Other members of the Satmar community said that if what she said was true, she should have complained to rabbinic authorities rather than law enforcement. She claimed that after going to Hynes, she received both bribes and threats in an attempt to convince her not to testify.
Brooklyn District Attorney Charles J. Hynes, who brought the case, has come under intense criticism in recent years for allegedly helping to cover up cases of child sexual abuse in fervently Orthodox communities. Jewish Week reporter Hella Winston wrote of the community’s own justice system that — with Hynes’ apparent knowledge — kept cases out of the hands of the district attorney’s office.
But after the sentencing of Weberman, Hynes issued a statement welcoming the sentence.
“If there is one message to take away from this case, it is that this office will pursue the evil of sexual abuse of a child no matter where it occurs in this county,” he said. “We must protect our children from sexual predators. The abuse of a child cannot be swept under the rug or dealt with by insular groups believing only they know what is best for their community.
“In this case, it took the courage of a young woman to drive home the point that justice can only be achieved through the involvement of civil authorities charged with protecting all the people.”

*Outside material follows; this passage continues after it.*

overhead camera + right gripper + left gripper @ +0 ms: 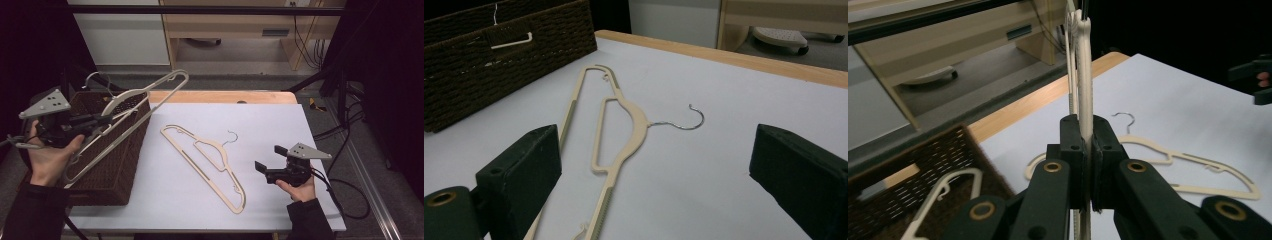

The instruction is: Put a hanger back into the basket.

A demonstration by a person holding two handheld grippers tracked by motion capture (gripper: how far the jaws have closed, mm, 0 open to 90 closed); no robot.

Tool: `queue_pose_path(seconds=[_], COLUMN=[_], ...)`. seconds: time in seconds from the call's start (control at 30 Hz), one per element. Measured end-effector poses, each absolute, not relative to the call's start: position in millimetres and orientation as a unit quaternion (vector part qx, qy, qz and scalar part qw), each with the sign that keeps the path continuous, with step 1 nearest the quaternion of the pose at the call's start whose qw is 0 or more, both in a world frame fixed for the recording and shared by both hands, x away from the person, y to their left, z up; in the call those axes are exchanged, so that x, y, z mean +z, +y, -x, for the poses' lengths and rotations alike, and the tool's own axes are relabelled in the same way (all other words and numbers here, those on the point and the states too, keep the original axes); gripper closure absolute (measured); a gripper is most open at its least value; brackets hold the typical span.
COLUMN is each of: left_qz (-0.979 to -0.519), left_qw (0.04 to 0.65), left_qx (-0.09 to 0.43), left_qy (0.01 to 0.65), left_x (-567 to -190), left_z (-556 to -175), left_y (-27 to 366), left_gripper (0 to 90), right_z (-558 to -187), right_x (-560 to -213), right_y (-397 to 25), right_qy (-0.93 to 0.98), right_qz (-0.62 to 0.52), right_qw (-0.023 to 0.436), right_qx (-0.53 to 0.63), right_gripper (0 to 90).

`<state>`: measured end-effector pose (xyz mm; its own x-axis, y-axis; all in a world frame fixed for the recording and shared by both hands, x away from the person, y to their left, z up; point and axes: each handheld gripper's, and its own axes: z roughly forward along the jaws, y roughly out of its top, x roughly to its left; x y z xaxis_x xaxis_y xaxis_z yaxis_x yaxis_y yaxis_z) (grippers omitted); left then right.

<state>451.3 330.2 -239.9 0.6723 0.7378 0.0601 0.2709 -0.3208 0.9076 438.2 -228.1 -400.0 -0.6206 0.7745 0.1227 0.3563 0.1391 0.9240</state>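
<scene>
Your left gripper (102, 120), at the left edge of the high view, is clamped on a cream hanger (131, 117) held up over the wicker basket (107, 172). In the left gripper view the jaws pinch the hanger's (1084, 75) thin edge, and it rises straight up the middle of the frame. In the high view its long axis runs from lower left to upper right: one end low over the basket by your left hand, the other in the air above the basket's far right corner. So the basket lies directly beneath it, and lowering it looks like the likely next move; I judge it has to be tipped down to line up with the basket's length.

The second hanger (207, 162) lies flat on the counter (270, 120) at the centre of the high view. Its long axis runs from upper left to lower right, and its wire hook (230, 137) points to the upper right. Your right gripper (270, 158) rests at the lower right with its jaws spread wide and nothing between them. It is the nearer gripper: the flat hanger lies just to its left in the high view. In the right gripper view that hanger (616, 135) sits ahead between the parted jaws, towards the left one.
</scene>
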Motion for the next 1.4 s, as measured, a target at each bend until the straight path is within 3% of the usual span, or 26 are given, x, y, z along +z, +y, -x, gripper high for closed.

Rhonnie Jaus, chief of the Brooklyn DA’s Sex Crimes and Crimes Against Children Division, told reporters after the Dec. 10 verdict that the victim was an “extraordinary witness.” She had spent 15 hours on the witness stand recalling through tears how she had been repeatedly raped and forced to perform oral sex in Weberman’s counseling office.
He was paid $150 an hour to counsel the young woman because of her alleged immodest dress and rebellious behavior, which included reading secular magazines.
Although there was no physical evidence to tie Weberman to the crimes he was accused of, Jaus told reporters that the jury of six men and six women found the victim’s grueling testimony “extremely believable.”
“She testified with so much emotion,” she said. “It was so heartfelt. They saw her struggle and they saw what she was up against coming forward.”
Assemblywoman Margaret Markey is the sponsor of legislation that seeks to reform New York State’s statute of limitations for child sex abuse crimes, which prevents many victims from pressing charges against their abusers and protects organizations and institutions that hide them.